Brief - Reproduce the data below exactly as written. Pictures do not belong in the copy.

The data -
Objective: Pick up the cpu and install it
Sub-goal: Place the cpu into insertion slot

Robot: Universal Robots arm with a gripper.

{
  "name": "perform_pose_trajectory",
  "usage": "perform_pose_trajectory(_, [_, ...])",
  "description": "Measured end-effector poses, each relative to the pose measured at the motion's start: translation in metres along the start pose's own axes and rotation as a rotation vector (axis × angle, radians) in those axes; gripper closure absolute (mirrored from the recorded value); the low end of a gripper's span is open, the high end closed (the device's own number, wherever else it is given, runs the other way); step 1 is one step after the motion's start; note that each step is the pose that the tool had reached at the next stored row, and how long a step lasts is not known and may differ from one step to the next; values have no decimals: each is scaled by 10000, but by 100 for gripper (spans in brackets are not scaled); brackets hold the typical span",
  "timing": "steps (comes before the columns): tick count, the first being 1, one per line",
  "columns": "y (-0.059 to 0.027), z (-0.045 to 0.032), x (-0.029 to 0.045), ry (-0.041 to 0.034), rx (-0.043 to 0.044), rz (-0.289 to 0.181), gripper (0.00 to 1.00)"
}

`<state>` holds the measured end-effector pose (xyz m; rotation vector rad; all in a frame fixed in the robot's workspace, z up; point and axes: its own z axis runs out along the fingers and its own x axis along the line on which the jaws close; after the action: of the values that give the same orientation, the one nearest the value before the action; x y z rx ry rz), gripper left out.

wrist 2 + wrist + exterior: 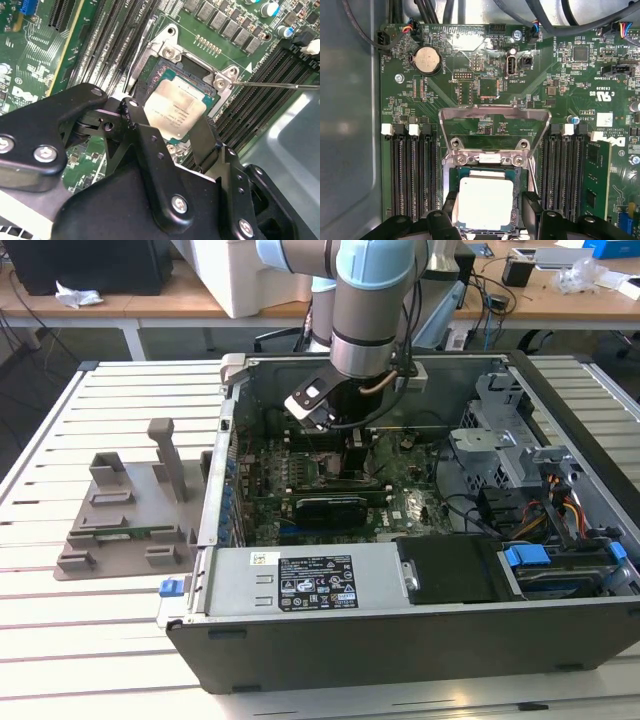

Answer to the exercise -
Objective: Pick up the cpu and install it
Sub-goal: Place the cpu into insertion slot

Robot: Universal Robots arm with a gripper.

{
  "name": "perform_pose_trajectory",
  "usage": "perform_pose_trajectory(_, [_, ...])",
  "description": "Measured end-effector poses, each relative to the pose measured at the motion's start: translation in metres along the start pose's own axes and rotation as a rotation vector (axis × angle, radians) in those axes; gripper closure absolute (mirrored from the recorded value); the low end of a gripper's span is open, the high end closed (the device's own number, wherever else it is given, runs the other way); step 1 is one step after the motion's start; note that each step is the pose that the tool had reached at the next stored row, and how long a step lasts is not known and may differ from one step to the next; values have no decimals: each is scaled by 10000, but by 100 for gripper (spans in brackets are not scaled); brackets hold the typical span",
  "timing": "steps (comes before the columns): tick count, the first being 1, one per line",
  "columns": "y (-0.059 to 0.027), z (-0.045 to 0.032), x (-0.029 to 0.045), ry (-0.041 to 0.034), rx (-0.043 to 0.044), rz (-0.289 to 0.181), gripper (0.00 to 1.00)"
}

`<state>` holds the measured end-effector pose (xyz m; rotation vector rad; all in a frame fixed in the robot's workspace, z up; point and axes: its own z axis runs out along the fingers and its own x axis along the line on which the jaws close; after the action: of the values that give the same orientation, the one nearest the value before the action; x y z rx ry rz), gripper left out.

wrist 2 + wrist + exterior: 

Nothing further remains to be added to the answer.